Functions of the assigned genes were deduced based on the sequence similarity of their translated protein products to those of genes of known function and to the protein motifs in the InterPro database (ver. 16.0).17 A BLAST score of 10−5 was considered significant.

Assignment of Clusters of Orthologous Groups of proteins (COGs) of predicted gene products was carried out by the BLASTP analysis against the COG reference data set18 (http://www.ncbi.nlm.nih.gov/COG/). A BLAST E-value of less than E = 10−10 was considered significant. After filtering, COG assignments of the putative gene products were generated according to COG identification, taking the best-hit pair in the reference data set.

Multicopy DNA elements of longer than 500 bp having a capacity to encode a putative transposase were identified as insertion sequences (ISs) using the BLAST2 program, then classified by RECON1.0519 and IS finder (www-is.biotoul.fr).

Multiple copy elements of less than 600 bp long flanked by inverted repeats were identified as miniature inverted-repeat transposable elements (MITEs) using the BLAST2 and the RECON programs.

3. Results and discussion

3.1. Sequencing and structural features of the M. aeruginosa genome

The nucleotide sequence of the entire genome of M. aeruginosa was determined using the modified whole genome shotgun method, as described in Section 2. A total of 55 246 random sequences corresponding to ~6.5 genome equivalents were assembled to generate draft sequences. Finishing was carried out by visually editing the draft sequences and by additional sequencing to close the gaps. The integrity of 98.6% of the final genome sequence was assessed by comparing the insert length of anchored BAC clones with the computed distance between the end sequences of the clones.
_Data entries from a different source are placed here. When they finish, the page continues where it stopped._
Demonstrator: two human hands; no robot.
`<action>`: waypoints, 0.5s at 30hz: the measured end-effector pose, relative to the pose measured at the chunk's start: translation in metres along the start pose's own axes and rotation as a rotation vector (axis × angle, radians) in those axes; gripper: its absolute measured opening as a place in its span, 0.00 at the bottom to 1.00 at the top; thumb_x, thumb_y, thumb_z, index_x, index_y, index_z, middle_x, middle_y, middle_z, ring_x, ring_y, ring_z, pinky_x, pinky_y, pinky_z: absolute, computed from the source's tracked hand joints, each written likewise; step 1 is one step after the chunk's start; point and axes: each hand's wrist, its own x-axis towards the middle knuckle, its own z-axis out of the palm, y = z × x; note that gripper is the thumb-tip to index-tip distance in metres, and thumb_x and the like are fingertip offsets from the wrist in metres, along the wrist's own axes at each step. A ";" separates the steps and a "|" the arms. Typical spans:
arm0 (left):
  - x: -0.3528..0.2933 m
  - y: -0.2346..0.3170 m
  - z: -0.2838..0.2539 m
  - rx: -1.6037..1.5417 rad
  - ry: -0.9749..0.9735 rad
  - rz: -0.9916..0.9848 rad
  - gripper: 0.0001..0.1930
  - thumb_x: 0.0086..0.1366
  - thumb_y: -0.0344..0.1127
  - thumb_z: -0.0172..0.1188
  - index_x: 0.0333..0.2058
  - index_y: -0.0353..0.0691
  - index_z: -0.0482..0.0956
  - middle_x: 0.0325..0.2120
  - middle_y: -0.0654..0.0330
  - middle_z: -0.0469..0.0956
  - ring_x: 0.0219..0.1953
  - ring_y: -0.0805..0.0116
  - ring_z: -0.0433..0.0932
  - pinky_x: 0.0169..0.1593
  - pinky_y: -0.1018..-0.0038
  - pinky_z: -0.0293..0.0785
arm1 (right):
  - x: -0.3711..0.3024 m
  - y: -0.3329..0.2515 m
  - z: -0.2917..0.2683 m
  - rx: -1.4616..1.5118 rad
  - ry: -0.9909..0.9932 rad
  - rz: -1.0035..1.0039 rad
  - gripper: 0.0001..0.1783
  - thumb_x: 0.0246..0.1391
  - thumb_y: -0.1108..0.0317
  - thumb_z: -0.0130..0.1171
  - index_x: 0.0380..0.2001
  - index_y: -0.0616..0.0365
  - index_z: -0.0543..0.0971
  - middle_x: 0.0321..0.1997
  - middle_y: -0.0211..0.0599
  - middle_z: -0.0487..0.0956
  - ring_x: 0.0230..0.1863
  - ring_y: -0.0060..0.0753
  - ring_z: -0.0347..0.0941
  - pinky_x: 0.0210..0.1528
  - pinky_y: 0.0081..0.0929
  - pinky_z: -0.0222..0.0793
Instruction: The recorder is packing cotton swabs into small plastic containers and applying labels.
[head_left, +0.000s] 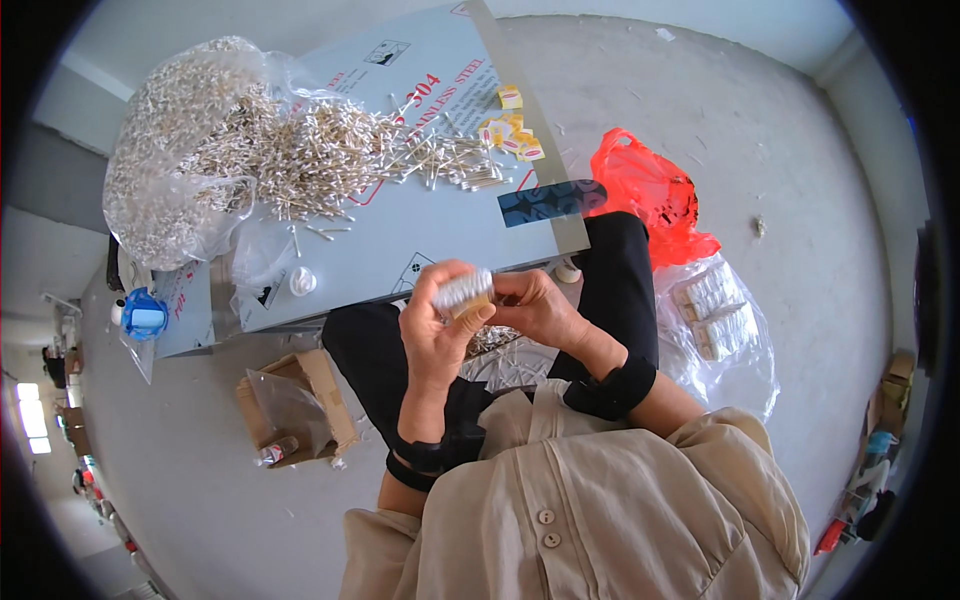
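The left hand [432,335] and the right hand [535,308] meet just above the person's lap, and between them sits a tight bundle of cotton swabs [464,291], white tips up. The left fingers [470,322] curl around the bundle's lower half and clamp it; the right fingers [505,295] press in against its side, thumb and forefinger pinching at the rim — whether a band or wrapper is being drawn on there I cannot tell.

Judging by how things lie, the work looks early on. Beyond the fingers, on the grey tabletop [400,230], a wide loose heap of cotton swabs [330,150] spills from a big clear bag [180,150] that is full — far more loose than bundled. Farther off past the fingers, near the tabletop's far edge, a handful of small yellow packs [512,125] lie together. To the right of the fingers, on the floor, a clear bag with white packs [715,315] lies beside an orange plastic bag [650,195]. Below and left of the fingers stands an open cardboard box [295,400].
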 end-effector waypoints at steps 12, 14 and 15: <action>-0.001 -0.032 -0.013 -0.147 0.162 -0.273 0.04 0.61 0.27 0.55 0.33 0.33 0.75 0.24 0.64 0.74 0.23 0.80 0.70 0.30 0.80 0.68 | 0.005 0.005 -0.013 0.757 0.227 0.749 0.14 0.51 0.63 0.59 0.36 0.64 0.79 0.25 0.33 0.78 0.21 0.20 0.71 0.24 0.16 0.68; 0.000 -0.022 -0.010 -0.066 0.108 -0.160 0.06 0.56 0.18 0.52 0.33 0.32 0.74 0.26 0.63 0.74 0.25 0.79 0.71 0.31 0.81 0.69 | 0.005 0.005 -0.016 0.794 0.247 0.778 0.13 0.52 0.63 0.58 0.36 0.63 0.79 0.23 0.33 0.76 0.19 0.21 0.69 0.19 0.15 0.64; 0.001 -0.019 -0.010 0.218 0.035 0.066 0.07 0.55 0.17 0.53 0.33 0.32 0.74 0.27 0.63 0.74 0.26 0.79 0.71 0.32 0.82 0.69 | 0.004 0.008 -0.018 0.822 0.226 0.782 0.13 0.52 0.63 0.58 0.36 0.63 0.79 0.23 0.33 0.76 0.18 0.21 0.69 0.18 0.15 0.63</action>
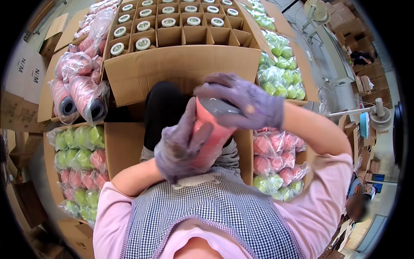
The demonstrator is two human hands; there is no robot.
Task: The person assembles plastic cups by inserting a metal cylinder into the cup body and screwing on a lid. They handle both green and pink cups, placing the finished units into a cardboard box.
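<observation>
A pink bottle (210, 138) with a flat dark grey end (217, 105) is in front of my lap, tilted, that end upward. My left hand (183, 144), in a dusty purple glove, is wrapped round its side, with the thumb across the front. My right hand (248, 101), gloved the same way, grips the grey end, its fingers reaching over the far edge and its thumb on the near side. The bottle's lower end is partly hidden by my left hand. Just beyond stands a divided cardboard box (181, 64) holding upright containers with pale round tops (168, 22).
At left, pink bottles in clear plastic (84, 93) lie piled in a carton. Green and pink wrapped pieces fill cartons at lower left (82, 168), lower right (280, 159) and far right (280, 69). Several front compartments (194, 37) hold no container. A metal stand (379, 114) is at right.
</observation>
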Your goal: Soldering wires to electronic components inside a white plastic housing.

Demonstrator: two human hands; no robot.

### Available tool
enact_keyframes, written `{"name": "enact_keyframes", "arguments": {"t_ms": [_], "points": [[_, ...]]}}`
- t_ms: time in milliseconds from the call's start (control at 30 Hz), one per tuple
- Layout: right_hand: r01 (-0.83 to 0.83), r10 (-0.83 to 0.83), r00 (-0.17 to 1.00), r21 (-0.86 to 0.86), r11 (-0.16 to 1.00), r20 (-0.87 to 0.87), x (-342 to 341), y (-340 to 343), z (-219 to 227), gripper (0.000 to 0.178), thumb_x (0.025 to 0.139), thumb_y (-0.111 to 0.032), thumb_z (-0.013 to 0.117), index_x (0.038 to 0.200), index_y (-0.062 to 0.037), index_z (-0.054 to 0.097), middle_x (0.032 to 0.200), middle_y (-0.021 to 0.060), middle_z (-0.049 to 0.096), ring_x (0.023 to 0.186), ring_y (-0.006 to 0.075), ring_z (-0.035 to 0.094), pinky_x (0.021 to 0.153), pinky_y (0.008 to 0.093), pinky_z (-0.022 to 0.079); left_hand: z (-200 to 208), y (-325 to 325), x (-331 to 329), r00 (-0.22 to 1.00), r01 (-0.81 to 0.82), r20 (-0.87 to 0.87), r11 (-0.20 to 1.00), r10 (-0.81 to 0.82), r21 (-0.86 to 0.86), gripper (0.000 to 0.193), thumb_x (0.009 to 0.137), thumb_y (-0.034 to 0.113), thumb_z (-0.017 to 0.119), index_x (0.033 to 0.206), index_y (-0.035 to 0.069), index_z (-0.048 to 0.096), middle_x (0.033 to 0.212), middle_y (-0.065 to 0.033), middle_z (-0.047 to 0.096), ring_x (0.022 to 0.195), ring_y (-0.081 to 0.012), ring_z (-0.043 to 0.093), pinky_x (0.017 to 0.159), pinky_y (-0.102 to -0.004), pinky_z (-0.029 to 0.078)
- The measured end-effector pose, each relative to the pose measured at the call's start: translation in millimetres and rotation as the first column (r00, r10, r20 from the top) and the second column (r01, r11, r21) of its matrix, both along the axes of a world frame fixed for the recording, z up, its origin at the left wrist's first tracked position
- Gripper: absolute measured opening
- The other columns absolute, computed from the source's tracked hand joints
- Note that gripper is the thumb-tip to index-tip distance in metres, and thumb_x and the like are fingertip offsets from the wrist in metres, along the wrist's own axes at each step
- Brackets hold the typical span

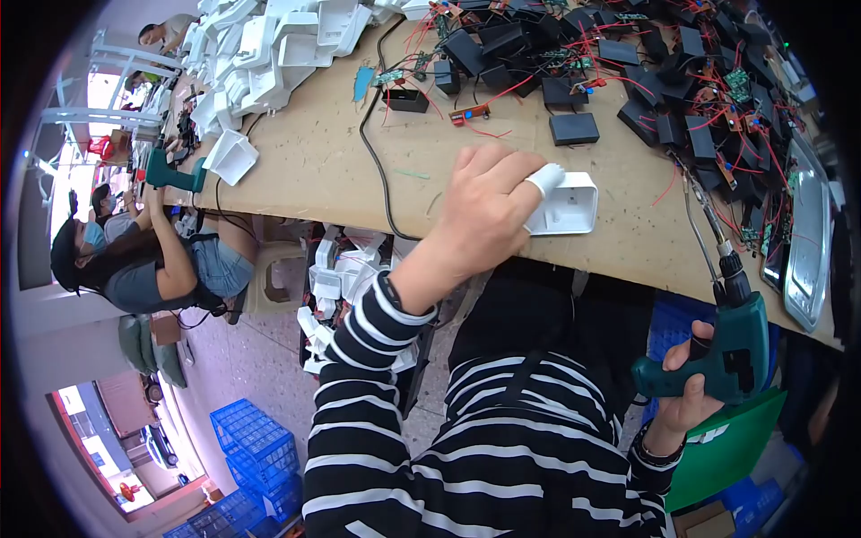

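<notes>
My left hand point(489, 211) reaches over the near edge of the table with its fingers bent against a white plastic housing point(581, 204), an open box shape with rounded corners. A white finger cot point(546, 177) covers one fingertip. Part of the housing is hidden behind the fingers. Lower right, my right hand point(689, 381) is wrapped round the handle of a teal soldering gun point(744, 350). Its long metal tip and a thin side tube point up over the table, towards a pile of black boxes point(682, 134) with red wires and small circuit boards.
White housings point(260, 63) are heaped at the back left, with more in a bin point(341, 278) below the table. A black cable point(369, 143) crosses the cardboard-covered tabletop point(314, 170). A metal tray point(807, 233) lies at the right edge. Another person point(161, 269) sits at left beside another teal tool point(175, 170).
</notes>
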State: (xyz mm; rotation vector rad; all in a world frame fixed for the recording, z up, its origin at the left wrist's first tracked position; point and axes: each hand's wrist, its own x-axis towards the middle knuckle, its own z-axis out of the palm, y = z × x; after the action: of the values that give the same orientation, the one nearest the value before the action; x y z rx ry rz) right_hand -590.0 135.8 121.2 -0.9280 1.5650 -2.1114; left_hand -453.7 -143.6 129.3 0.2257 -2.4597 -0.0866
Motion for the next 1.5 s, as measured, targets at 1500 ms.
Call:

Sixteen remaining gaps were closed by sequencing of the ends of the plasmid clones or of PCR products. The genome of M. aeruginosa was a circular molecule of 5 842 795 bp with an average GC content of 42.3%. No plasmid was detected during the course of this study. Nucleotide positions were assigned based on the predicted translational initiation site of the homolog of sll0611 (solanesyl diphosphate synthase gene in Synechocystis sp. PCC 6803)20 (Fig. 1 and Supplementary Fig. 1). The innermost circle of Fig. 1 shows the distribution of GC content in the genome. There was no characteristic pattern, according to GC skew analysis. An 8 bp palindromic sequence (5′GCGATCGC3′) termed HIP1 is frequently found in the genomes of a variety of cyanobacteria.21 HIP1 was present in the M. aeruginosa genome (1821 copies), and the frequency of occurrence (1 copy/3209 bp) was 2.6–2.8-fold lower than Synechocystis sp. PCC 6803 (1 copy/1131 bp), and Anabaena sp. PCC 7120 (1 copy/1219 bp).

Figure 1

Schematic representation of the circular chromosome of M. aeruginosa. The scale indicates location in bp, starting with the initiation codon (ATG) of MAE00010, an ortholog of slr0611 in Synechocystis sp. PCC 6803. The bars in the outermost and the second ...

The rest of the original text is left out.